Trieste saluta le feste: via gli alberi e gli addobbi di Natale
TRIESTE Operai al lavoro, nella mattinata di lunedì 17 gennaio, per lo smantellamento di alberi e luminarie di Natale.
A partire da oggi calerà infatti il sipario sul clima delle feste, con la progressiva rimozione di abeti, luci, palline, presepi e decorazioni tra centro e periferia. Come accade ormai da anni si è attesa la conclusione del Natale e del Capodanno ortodossi, prima di togliere tutte le decorazioni. E sarà spento anche l’impianto che tra piazza Unità e dintorni ha diffuso per oltre un mese le musiche legate al periodo oltre a diverse hit di successo.
A confermare l’avvio del disallestimento è l’assessore comunale alla Cultura Giorgio Rossi: «Si comincia nei primi giorni della settimana, per ultimare tutto in breve tempo. Solitamente la posa di alberi e decori e più complessa, mentre questa fase è molto più rapida».

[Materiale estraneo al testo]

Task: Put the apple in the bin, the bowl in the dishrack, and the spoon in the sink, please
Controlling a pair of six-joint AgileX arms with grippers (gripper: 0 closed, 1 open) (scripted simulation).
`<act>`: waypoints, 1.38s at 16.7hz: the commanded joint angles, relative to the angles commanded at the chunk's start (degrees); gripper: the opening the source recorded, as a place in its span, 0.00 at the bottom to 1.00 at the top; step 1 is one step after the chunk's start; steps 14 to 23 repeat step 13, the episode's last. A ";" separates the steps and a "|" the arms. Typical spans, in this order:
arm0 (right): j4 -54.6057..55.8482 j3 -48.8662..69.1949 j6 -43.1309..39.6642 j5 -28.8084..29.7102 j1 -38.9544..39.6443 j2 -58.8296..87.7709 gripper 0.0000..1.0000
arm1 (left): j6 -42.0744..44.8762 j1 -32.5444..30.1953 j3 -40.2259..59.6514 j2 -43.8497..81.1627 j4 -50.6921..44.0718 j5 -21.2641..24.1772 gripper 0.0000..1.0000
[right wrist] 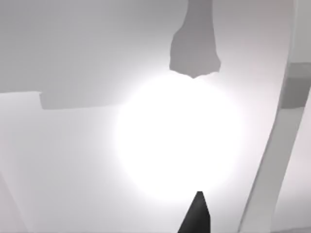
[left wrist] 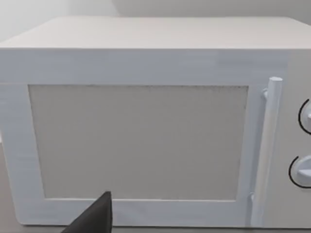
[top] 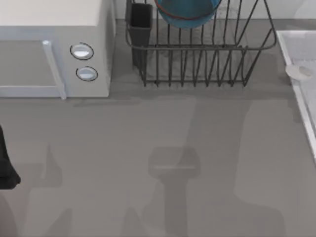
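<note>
Grey table [top: 148, 148], white microwave [top: 49, 49] at left. Blue-teal bowl [top: 187, 12], reddish rim, sits in dark wire dishrack [top: 197, 54]. Pale spoon [top: 298, 72] lies in sink [top: 296, 49], right edge. Our left arm [top: 6, 163] parked far left; grip state we cannot tell. No writing legible.

The bowl [top: 187, 12] sits in the dishrack [top: 207, 59] at the table's [top: 148, 148] back. The microwave [top: 54, 49] stands left of the rack, the sink [top: 301, 64] right, apparently holding the spoon [top: 297, 72].
</note>
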 joint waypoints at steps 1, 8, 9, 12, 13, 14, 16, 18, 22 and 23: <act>0.00 0.00 0.00 0.00 0.00 0.00 0.53 | 0.00 0.00 0.00 0.00 0.00 0.00 1.00; 0.00 0.00 0.00 0.00 0.00 0.00 1.00 | 0.00 0.00 0.00 0.00 0.00 0.00 1.00; 0.00 0.00 0.00 0.00 0.00 0.00 1.00 | 0.00 0.00 0.00 0.00 0.00 0.00 1.00; 0.00 0.00 0.00 0.00 0.00 0.00 1.00 | 0.00 0.00 0.00 0.00 0.00 0.00 1.00; 0.00 0.00 0.00 0.00 0.00 0.00 1.00 | 0.00 0.00 0.00 0.00 0.00 0.00 1.00; 0.00 0.00 0.00 0.00 0.00 0.00 1.00 | 0.00 0.00 0.00 0.00 0.00 0.00 1.00; 0.00 0.00 0.00 0.00 0.00 0.00 1.00 | 0.00 0.00 0.00 0.00 0.00 0.00 1.00; 0.00 0.00 0.00 0.00 0.00 0.00 1.00 | 0.00 0.00 0.00 0.00 0.00 0.00 1.00; 0.00 0.00 0.00 0.00 0.00 0.00 1.00 | 0.00 0.00 0.00 0.00 0.00 0.00 1.00; 0.00 0.00 0.00 0.00 0.00 0.00 1.00 | 0.00 0.00 0.00 0.00 0.00 0.00 1.00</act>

Intanto tra sabato e domenica anche molti negozi, bar, ristoranti, hotel e altre attività aperte al pubblico hanno tolto alberi addobbati e gadget a tema, tra ambienti interni ed esterni, per archiviare definitivamente le feste, anche se qualcuno aveva già provveduto a sistemare tutto tra scatoloni e magazzini subito dopo l’Epifania.
Le operazioni più lunghe, come sempre, riguarderanno piazza Unità e le vie vicine, dove gli abeti sono collocati sui basamenti di cemento, che saranno rimossi con il supporto dei mezzi edili già impiegati per posizionarli a fine novembre.
Quest’anno tra centro e rioni sono stati sistemati complessivamente 75 gli abeti. L’accensione ufficiale si era svolta, ricordiamo, lo scorso 4 dicembre, sotto il Municipio. Si chiude così una parentesi di festa segnata anche quest’anno dal Covid, che ha portato all’annullamento del Capodanno in piazza, per questioni di sicurezza, e al ridimensionamento o al blocco di tutta una serie di eventi a causa dei contagi in risalita.
Salvi invece i mercatini tradizionali, quello di San Nicolò e quello di Natale, anche se molti commercianti, soprattutto quelli degli stand allestiti in piazza della Borsa, piazza Sant’Antonio e nelle vie limitrofe, hanno risentito notevolmente dell’assenza dei vacanzieri in arrivo da fuori città.